INSTRUCTIONS FOR THE TASK: The response must consist of every record, restated word for word.

Extracted data entries:

************

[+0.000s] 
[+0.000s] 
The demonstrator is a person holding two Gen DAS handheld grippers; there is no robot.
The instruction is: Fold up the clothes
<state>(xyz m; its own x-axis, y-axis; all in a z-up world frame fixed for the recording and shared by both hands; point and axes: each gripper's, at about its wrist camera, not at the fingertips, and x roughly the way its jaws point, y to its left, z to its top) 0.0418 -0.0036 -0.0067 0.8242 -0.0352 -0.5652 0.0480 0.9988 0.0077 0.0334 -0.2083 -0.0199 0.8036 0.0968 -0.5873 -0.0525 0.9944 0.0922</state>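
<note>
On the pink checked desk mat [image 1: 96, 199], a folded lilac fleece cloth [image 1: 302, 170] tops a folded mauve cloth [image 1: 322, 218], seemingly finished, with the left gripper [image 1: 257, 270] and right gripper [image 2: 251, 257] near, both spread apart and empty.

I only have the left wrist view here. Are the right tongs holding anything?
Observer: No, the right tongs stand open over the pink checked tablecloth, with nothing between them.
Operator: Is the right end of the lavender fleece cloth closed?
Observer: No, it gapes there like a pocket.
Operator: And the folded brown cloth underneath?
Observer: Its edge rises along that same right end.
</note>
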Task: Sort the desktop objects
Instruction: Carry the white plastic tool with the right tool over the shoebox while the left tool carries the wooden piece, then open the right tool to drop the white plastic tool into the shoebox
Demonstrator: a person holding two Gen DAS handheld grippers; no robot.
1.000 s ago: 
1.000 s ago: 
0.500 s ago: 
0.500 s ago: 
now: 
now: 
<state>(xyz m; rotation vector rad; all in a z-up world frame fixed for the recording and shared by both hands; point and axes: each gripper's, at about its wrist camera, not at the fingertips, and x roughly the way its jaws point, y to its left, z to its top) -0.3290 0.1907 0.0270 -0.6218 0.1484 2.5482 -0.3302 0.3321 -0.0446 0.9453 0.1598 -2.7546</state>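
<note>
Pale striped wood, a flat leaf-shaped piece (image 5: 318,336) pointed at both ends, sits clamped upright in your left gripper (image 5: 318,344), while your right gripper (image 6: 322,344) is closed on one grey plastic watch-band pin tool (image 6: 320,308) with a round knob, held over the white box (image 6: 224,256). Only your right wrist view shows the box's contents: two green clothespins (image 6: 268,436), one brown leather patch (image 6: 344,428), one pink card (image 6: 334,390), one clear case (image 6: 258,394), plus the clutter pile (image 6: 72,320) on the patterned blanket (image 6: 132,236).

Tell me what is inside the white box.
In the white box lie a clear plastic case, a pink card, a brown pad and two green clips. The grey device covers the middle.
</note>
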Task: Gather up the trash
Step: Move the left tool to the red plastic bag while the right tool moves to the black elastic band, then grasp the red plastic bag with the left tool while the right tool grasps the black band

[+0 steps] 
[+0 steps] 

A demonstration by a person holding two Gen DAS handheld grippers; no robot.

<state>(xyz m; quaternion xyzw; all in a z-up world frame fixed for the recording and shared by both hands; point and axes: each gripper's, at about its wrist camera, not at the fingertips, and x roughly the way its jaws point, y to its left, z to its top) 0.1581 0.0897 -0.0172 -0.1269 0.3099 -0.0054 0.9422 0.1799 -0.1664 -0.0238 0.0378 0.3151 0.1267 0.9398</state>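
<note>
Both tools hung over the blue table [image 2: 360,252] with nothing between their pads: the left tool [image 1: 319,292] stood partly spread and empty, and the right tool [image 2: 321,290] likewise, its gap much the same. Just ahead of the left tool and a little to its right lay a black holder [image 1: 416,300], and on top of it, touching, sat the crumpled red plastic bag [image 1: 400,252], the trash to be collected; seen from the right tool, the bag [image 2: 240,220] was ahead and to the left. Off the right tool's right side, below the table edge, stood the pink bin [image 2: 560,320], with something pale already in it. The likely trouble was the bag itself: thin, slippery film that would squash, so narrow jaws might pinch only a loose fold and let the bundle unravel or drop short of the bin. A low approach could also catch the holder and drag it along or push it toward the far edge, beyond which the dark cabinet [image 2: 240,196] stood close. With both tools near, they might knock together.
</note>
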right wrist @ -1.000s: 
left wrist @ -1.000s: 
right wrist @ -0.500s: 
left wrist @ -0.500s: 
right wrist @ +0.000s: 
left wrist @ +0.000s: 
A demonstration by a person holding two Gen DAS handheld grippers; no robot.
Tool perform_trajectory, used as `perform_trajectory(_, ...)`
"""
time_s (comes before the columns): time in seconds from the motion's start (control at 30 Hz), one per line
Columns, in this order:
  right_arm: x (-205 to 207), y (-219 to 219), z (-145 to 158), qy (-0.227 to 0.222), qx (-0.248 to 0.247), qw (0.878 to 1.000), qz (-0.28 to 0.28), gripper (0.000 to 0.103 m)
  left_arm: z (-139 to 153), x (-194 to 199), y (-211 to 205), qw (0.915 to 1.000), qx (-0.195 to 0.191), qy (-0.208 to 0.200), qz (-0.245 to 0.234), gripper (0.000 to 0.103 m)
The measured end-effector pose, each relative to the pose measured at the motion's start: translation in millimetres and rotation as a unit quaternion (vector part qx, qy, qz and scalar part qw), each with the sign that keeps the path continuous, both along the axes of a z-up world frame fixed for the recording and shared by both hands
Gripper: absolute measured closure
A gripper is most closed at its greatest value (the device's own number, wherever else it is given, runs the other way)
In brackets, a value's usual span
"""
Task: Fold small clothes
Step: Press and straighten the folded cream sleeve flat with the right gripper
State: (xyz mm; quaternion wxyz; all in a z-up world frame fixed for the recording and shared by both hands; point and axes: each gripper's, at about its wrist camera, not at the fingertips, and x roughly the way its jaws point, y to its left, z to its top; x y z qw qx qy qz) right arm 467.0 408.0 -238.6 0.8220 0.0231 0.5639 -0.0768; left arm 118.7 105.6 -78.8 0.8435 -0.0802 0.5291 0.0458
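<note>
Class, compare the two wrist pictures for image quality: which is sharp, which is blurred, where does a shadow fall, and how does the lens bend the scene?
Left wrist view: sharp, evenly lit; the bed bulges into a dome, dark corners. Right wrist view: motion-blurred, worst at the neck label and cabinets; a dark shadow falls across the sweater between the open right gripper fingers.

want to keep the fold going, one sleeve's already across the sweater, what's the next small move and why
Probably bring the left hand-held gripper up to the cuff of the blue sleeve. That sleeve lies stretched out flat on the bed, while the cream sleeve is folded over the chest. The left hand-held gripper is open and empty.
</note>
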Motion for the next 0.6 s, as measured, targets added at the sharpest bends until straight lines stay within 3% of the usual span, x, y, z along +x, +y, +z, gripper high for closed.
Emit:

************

SOLVED EXERCISE:
[+0.000s] 
[+0.000s] 
The demonstrator is a person holding two Gen DAS handheld grippers; there is no robot.
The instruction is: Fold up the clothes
<state>(xyz m; its own x-axis, y-axis; all in a z-up world frame fixed for the recording and shared by both hands; point and axes: each gripper's, at about its wrist camera, not at the fingertips, and x roughly the way its jaws point, y to its left, z to its top) 0.0418 -0.0036 -0.0067 0.8242 -0.0352 -0.5652 0.0480 0.9988 0.0077 0.0334 -0.2083 -0.0199 0.8036 0.0968 -0.5873 -0.0525 0.9944 0.0922</state>
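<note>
On the pink checked desk mat [image 1: 96, 199], a folded lilac fleece cloth [image 1: 302, 170] tops a folded mauve cloth [image 1: 322, 218], seemingly finished, with the left gripper [image 1: 257, 270] and right gripper [image 2: 251, 257] near, both spread apart and empty.

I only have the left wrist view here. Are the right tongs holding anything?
Observer: No, the right tongs stand open over the pink checked tablecloth, with nothing between them.
Operator: Is the right end of the lavender fleece cloth closed?
Observer: No, it gapes there like a pocket.
Operator: And the folded brown cloth underneath?
Observer: Its edge rises along that same right end.
</note>
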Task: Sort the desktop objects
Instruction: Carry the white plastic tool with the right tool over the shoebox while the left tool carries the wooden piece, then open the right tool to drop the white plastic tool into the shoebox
Demonstrator: a person holding two Gen DAS handheld grippers; no robot.
1.000 s ago: 
1.000 s ago: 
0.500 s ago: 
0.500 s ago: 
now: 
now: 
<state>(xyz m; rotation vector rad; all in a z-up world frame fixed for the recording and shared by both hands; point and axes: each gripper's, at about its wrist camera, not at the fingertips, and x roughly the way its jaws point, y to its left, z to its top) -0.3290 0.1907 0.0270 -0.6218 0.1484 2.5482 -0.3302 0.3321 -0.0446 0.9453 0.1598 -2.7546</state>
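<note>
Pale striped wood, a flat leaf-shaped piece (image 5: 318,336) pointed at both ends, sits clamped upright in your left gripper (image 5: 318,344), while your right gripper (image 6: 322,344) is closed on one grey plastic watch-band pin tool (image 6: 320,308) with a round knob, held over the white box (image 6: 224,256). Only your right wrist view shows the box's contents: two green clothespins (image 6: 268,436), one brown leather patch (image 6: 344,428), one pink card (image 6: 334,390), one clear case (image 6: 258,394), plus the clutter pile (image 6: 72,320) on the patterned blanket (image 6: 132,236).

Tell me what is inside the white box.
In the white box lie a clear plastic case, a pink card, a brown pad and two green clips. The grey device covers the middle.
</note>
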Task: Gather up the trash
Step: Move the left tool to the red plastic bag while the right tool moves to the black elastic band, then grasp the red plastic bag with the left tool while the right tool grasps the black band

[+0 steps] 
[+0 steps] 

A demonstration by a person holding two Gen DAS handheld grippers; no robot.

<state>(xyz m; quaternion xyzw; all in a z-up world frame fixed for the recording and shared by both hands; point and axes: each gripper's, at about its wrist camera, not at the fingertips, and x roughly the way its jaws point, y to its left, z to its top) 0.1581 0.0897 -0.0172 -0.1269 0.3099 -0.0054 0.9422 0.1799 -0.1664 -0.0238 0.0378 0.3151 0.1267 0.9398</state>
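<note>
Both tools hung over the blue table [image 2: 360,252] with nothing between their pads: the left tool [image 1: 319,292] stood partly spread and empty, and the right tool [image 2: 321,290] likewise, its gap much the same. Just ahead of the left tool and a little to its right lay a black holder [image 1: 416,300], and on top of it, touching, sat the crumpled red plastic bag [image 1: 400,252], the trash to be collected; seen from the right tool, the bag [image 2: 240,220] was ahead and to the left. Off the right tool's right side, below the table edge, stood the pink bin [image 2: 560,320], with something pale already in it. The likely trouble was the bag itself: thin, slippery film that would squash, so narrow jaws might pinch only a loose fold and let the bundle unravel or drop short of the bin. A low approach could also catch the holder and drag it along or push it toward the far edge, beyond which the dark cabinet [image 2: 240,196] stood close. With both tools near, they might knock together.
</note>
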right wrist @ -1.000s: 
left wrist @ -1.000s: 
right wrist @ -0.500s: 
left wrist @ -0.500s: 
right wrist @ +0.000s: 
left wrist @ +0.000s: 
A demonstration by a person holding two Gen DAS handheld grippers; no robot.
Tool perform_trajectory, used as `perform_trajectory(_, ...)`
"""
time_s (comes before the columns): time in seconds from the motion's start (control at 30 Hz), one per line
Columns, in this order:
  right_arm: x (-205 to 207), y (-219 to 219), z (-145 to 158), qy (-0.227 to 0.222), qx (-0.248 to 0.247), qw (0.878 to 1.000), qz (-0.28 to 0.28), gripper (0.000 to 0.103 m)
  left_arm: z (-139 to 153), x (-194 to 199), y (-211 to 205), qw (0.915 to 1.000), qx (-0.195 to 0.191), qy (-0.208 to 0.200), qz (-0.245 to 0.234), gripper (0.000 to 0.103 m)
The measured end-effector pose, each relative to the pose measured at the motion's start: translation in millimetres and rotation as a unit quaternion (vector part qx, qy, qz and scalar part qw), each with the sign that keeps the path continuous, both along the axes of a z-up world frame fixed for the recording and shared by both hands
Gripper: absolute measured closure
A gripper is most closed at its greatest value (the device's own number, wherever else it is given, runs the other way)
In brackets, a value's usual span
"""
Task: Fold small clothes
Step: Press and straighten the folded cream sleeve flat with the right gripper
State: (xyz mm; quaternion wxyz; all in a z-up world frame fixed for the recording and shared by both hands; point and axes: each gripper's, at about its wrist camera, not at the fingertips, and x roughly the way its jaws point, y to its left, z to its top; x y z qw qx qy qz) right arm 467.0 408.0 -238.6 0.8220 0.0231 0.5639 -0.0768; left arm 118.7 105.6 -78.8 0.8435 -0.0802 0.5291 0.0458
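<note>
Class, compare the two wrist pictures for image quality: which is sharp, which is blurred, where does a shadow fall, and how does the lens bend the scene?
Left wrist view: sharp, evenly lit; the bed bulges into a dome, dark corners. Right wrist view: motion-blurred, worst at the neck label and cabinets; a dark shadow falls across the sweater between the open right gripper fingers.

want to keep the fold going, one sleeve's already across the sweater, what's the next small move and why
Probably bring the left hand-held gripper up to the cuff of the blue sleeve. That sleeve lies stretched out flat on the bed, while the cream sleeve is folded over the chest. The left hand-held gripper is open and empty.
</note>
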Motion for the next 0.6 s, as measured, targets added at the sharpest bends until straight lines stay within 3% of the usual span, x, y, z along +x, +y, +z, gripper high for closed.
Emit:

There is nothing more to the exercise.